• [TASK OBJECTIVE]:
Your answer should be the records below, written out exactly.

********

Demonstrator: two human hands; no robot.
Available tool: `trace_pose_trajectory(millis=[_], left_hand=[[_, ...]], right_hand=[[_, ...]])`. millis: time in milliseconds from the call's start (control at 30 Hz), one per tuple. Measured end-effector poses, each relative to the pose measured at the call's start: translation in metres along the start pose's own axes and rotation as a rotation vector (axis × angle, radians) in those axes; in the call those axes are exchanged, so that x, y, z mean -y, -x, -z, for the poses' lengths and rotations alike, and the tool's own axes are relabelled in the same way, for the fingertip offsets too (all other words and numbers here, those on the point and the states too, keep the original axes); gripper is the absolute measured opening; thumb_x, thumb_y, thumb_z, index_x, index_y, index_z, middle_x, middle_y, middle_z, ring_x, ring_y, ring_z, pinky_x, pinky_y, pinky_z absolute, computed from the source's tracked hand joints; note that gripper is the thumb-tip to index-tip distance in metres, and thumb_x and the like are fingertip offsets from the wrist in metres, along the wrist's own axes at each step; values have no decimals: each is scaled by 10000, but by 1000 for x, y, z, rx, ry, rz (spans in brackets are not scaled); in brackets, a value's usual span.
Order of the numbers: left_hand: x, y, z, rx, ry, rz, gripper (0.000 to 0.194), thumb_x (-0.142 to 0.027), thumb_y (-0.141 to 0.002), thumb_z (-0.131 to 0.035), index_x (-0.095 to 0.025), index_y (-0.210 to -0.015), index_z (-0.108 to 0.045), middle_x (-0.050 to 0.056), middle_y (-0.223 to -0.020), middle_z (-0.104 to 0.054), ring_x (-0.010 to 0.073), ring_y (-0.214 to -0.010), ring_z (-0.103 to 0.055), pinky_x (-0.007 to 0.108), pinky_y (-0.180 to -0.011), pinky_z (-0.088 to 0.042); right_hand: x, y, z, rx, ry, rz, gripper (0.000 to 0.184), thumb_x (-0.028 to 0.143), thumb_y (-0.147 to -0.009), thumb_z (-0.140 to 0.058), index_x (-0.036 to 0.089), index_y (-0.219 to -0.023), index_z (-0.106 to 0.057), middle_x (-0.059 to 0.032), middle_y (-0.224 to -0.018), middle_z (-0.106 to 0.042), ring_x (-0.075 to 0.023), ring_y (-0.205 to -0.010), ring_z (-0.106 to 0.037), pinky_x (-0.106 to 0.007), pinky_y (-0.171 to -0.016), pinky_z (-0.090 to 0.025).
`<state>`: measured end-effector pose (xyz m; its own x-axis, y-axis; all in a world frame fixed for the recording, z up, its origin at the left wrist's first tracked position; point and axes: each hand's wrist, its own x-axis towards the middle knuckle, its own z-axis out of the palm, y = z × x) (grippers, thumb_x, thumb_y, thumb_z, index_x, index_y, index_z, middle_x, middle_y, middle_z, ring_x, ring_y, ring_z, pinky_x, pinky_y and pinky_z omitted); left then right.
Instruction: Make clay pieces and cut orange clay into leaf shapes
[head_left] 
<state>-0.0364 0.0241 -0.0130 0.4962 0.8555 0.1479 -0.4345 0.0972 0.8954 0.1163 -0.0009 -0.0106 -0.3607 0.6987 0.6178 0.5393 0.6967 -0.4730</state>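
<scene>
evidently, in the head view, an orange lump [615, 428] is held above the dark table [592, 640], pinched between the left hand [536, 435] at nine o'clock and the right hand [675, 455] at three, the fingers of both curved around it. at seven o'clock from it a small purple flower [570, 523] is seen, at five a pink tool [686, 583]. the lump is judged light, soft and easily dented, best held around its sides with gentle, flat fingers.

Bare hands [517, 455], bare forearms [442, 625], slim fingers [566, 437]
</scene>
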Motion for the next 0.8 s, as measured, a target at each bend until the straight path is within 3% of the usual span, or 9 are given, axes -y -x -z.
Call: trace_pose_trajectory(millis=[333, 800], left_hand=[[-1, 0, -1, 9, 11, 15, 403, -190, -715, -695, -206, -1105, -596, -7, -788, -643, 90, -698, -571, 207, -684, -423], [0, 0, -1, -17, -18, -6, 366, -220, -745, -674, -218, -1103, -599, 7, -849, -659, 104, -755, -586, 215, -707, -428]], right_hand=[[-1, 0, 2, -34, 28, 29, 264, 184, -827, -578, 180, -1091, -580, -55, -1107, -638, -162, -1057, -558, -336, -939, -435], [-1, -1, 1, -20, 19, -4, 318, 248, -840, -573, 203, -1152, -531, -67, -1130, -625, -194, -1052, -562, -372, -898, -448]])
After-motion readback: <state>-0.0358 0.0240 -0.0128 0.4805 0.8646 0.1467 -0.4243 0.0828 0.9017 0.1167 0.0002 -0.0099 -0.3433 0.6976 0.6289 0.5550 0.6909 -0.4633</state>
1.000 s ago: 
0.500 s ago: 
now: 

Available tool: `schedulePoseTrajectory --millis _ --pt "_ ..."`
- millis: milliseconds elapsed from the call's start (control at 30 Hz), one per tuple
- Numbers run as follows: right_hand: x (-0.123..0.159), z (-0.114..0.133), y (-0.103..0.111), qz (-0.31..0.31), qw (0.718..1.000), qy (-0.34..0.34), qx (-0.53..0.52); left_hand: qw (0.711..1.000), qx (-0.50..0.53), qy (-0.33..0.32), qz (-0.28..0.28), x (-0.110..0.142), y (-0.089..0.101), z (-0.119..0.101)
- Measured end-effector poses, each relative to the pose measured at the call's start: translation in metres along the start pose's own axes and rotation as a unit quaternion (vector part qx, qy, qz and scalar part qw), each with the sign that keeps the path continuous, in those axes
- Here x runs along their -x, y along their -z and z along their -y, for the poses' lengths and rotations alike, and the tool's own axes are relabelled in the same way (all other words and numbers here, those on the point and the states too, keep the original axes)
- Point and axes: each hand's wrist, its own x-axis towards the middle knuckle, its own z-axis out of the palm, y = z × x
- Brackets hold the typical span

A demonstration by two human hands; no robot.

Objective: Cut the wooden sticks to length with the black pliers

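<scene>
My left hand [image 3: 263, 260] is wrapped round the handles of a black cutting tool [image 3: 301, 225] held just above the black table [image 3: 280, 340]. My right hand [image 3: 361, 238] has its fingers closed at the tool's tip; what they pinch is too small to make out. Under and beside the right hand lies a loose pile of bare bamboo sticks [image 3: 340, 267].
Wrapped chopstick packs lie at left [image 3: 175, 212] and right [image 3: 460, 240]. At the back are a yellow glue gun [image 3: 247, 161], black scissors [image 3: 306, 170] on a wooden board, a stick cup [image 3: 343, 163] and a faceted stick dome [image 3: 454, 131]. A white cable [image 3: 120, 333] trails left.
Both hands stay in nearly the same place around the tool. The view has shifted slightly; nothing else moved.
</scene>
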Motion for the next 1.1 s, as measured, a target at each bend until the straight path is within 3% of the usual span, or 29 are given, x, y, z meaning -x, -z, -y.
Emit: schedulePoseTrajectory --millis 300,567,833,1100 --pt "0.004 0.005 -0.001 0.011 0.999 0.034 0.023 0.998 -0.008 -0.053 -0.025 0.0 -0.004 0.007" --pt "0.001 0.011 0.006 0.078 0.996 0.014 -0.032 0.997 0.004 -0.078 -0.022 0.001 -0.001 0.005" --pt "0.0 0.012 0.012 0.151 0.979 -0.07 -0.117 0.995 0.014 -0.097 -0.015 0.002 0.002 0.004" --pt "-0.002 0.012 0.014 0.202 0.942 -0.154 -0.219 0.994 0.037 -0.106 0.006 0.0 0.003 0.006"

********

• [TASK OUTPUT]:
Demonstrator: two human hands; no robot.
Available tool: `trace_pose_trajectory(millis=[_], left_hand=[[_, ...]], right_hand=[[_, ...]])`. millis: time in milliseconds from the call's start (control at 30 Hz), one per tuple. Measured end-effector poses, each relative to the pose measured at the call's start: translation in metres along the start pose's own axes and rotation as a rotation vector (axis × angle, radians) in those axes; in the call those axes are exchanged, so that x, y, z mean -y, -x, -z, for the poses' lengths and rotations alike, and the tool's own axes are relabelled in the same way, for the fingertip offsets too (all other words and numbers here, those on the point and the states too, keep the original axes); gripper is the absolute measured opening; thumb_x, thumb_y, thumb_z, index_x, index_y, index_z, middle_x, middle_y, middle_z, ring_x, ring_y, ring_z, pinky_x, pinky_y, pinky_z absolute, computed from the source's tracked hand joints; note that gripper is the thumb-tip to index-tip distance in metres, and thumb_x and the like are fingertip offsets from the wrist in metres, along the wrist's own axes at each step; values have no decimals: each is scaled by 10000, but by 1000 for x, y, z, rx, ry, rz (spans in brackets are not scaled); in brackets, a value's usual span.
Order of the numbers: left_hand: x, y, z, rx, ry, rz, gripper (0.000 to 0.194), thumb_x (-0.142 to 0.027), thumb_y (-0.141 to 0.002), thumb_z (-0.131 to 0.035), index_x (-0.095 to 0.025), index_y (-0.210 to -0.015), index_z (-0.108 to 0.045), middle_x (-0.050 to 0.056), middle_y (-0.223 to -0.020), middle_z (-0.104 to 0.054), ring_x (-0.010 to 0.073), ring_y (-0.214 to -0.010), ring_z (-0.103 to 0.055), pinky_x (-0.007 to 0.108), pinky_y (-0.180 to -0.011), pinky_z (-0.088 to 0.042); right_hand: x, y, z, rx, ry, rz, gripper (0.000 to 0.184), thumb_x (-0.028 to 0.143), thumb_y (-0.147 to -0.009), thumb_z (-0.140 to 0.058), index_x (-0.036 to 0.089), index_y (-0.219 to -0.023), index_z (-0.106 to 0.057), middle_x (-0.059 to 0.032), middle_y (-0.224 to -0.018), middle_z (-0.106 to 0.042), ring_x (-0.075 to 0.023), ring_y (-0.205 to -0.010), ring_z (-0.106 to 0.037), pinky_x (-0.106 to 0.007), pinky_y (-0.171 to -0.016), pinky_z (-0.090 to 0.025).
`<state>`: measured end-effector pose (xyz m; its own x-axis, y-axis; all in a world frame fixed for the recording, z up, its origin at the left wrist's first tracked position; point and axes: each hand's wrist, its own x-axis towards the middle knuckle, its own z-axis out of the palm, y = z × x) (grippers, thumb_x, thumb_y, thumb_z, index_x, index_y, index_z, middle_x, middle_y, middle_z, ring_x, ring_y, ring_z, pinky_x, pinky_y and pinky_z omitted); left then right.
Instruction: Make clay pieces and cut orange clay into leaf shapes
[head_left] 
<state>-0.0364 0.0241 -0.0130 0.4962 0.8555 0.1479 -0.4345 0.0972 0.8954 0.1163 -0.0009 -0.0106 -0.3607 0.6987 0.6178 0.5393 0.6967 -0.4730</state>
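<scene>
evidently, in the head view, an orange lump [615, 428] is held above the dark table [592, 640], pinched between the left hand [536, 435] at nine o'clock and the right hand [675, 455] at three, the fingers of both curved around it. at seven o'clock from it a small purple flower [570, 523] is seen, at five a pink tool [686, 583]. the lump is judged light, soft and easily dented, best held around its sides with gentle, flat fingers.

Bare hands [517, 455], bare forearms [442, 625], slim fingers [566, 437]
</scene>
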Motion for the next 0.8 s, as measured, a target at each bend until the straight path is within 3% of the usual span, or 9 are given, axes -y -x -z.
Call: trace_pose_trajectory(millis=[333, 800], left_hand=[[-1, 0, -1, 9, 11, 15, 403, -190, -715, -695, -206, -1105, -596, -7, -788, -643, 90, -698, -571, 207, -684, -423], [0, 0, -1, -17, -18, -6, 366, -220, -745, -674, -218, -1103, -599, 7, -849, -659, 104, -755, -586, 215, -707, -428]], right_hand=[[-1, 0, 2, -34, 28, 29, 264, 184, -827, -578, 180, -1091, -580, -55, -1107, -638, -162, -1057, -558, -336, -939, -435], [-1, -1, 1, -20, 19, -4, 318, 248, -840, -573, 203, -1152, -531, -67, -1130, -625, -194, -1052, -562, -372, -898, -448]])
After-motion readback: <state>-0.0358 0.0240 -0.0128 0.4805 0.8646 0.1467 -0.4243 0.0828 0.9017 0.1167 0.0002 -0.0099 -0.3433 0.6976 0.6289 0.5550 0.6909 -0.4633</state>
1.000 s ago: 
0.500 s ago: 
now: 

Available tool: `schedulePoseTrajectory --millis _ --pt "_ ..."`
- millis: milliseconds elapsed from the call's start (control at 30 Hz), one per tuple
- Numbers run as follows: right_hand: x (-0.123..0.159), z (-0.114..0.133), y (-0.103..0.111), qz (-0.31..0.31), qw (0.718..1.000), qy (-0.34..0.34), qx (-0.53..0.52); left_hand: qw (0.711..1.000), qx (-0.50..0.53), qy (-0.33..0.32), qz (-0.28..0.28), x (-0.110..0.142), y (-0.089..0.101), z (-0.119..0.101)
- Measured end-effector poses, each relative to the pose measured at the call's start: translation in metres along the start pose's own axes and rotation as a unit quaternion (vector part qx, qy, qz and scalar part qw), each with the sign that keeps the path continuous, in those axes
- Here x runs along their -x, y along their -z and z along their -y, for the poses' lengths and rotations alike, and the tool's own axes are relabelled in the same way (all other words and numbers here, those on the point and the states too, keep the original axes)
- Point and axes: each hand's wrist, its own x-axis towards the middle knuckle, its own z-axis out of the palm, y = z × x
- Brackets hold the typical span

A demonstration by two human hands; no robot.

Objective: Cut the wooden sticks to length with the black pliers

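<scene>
My left hand [image 3: 263, 260] is wrapped round the handles of a black cutting tool [image 3: 301, 225] held just above the black table [image 3: 280, 340]. My right hand [image 3: 361, 238] has its fingers closed at the tool's tip; what they pinch is too small to make out. Under and beside the right hand lies a loose pile of bare bamboo sticks [image 3: 340, 267].
Wrapped chopstick packs lie at left [image 3: 175, 212] and right [image 3: 460, 240]. At the back are a yellow glue gun [image 3: 247, 161], black scissors [image 3: 306, 170] on a wooden board, a stick cup [image 3: 343, 163] and a faceted stick dome [image 3: 454, 131]. A white cable [image 3: 120, 333] trails left.
Both hands stay in nearly the same place around the tool. The view has shifted slightly; nothing else moved.
</scene>
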Motion for the next 1.1 s, as measured, a target at each bend until the straight path is within 3% of the usual span, or 29 are given, x, y, z meaning -x, -z, -y.
Emit: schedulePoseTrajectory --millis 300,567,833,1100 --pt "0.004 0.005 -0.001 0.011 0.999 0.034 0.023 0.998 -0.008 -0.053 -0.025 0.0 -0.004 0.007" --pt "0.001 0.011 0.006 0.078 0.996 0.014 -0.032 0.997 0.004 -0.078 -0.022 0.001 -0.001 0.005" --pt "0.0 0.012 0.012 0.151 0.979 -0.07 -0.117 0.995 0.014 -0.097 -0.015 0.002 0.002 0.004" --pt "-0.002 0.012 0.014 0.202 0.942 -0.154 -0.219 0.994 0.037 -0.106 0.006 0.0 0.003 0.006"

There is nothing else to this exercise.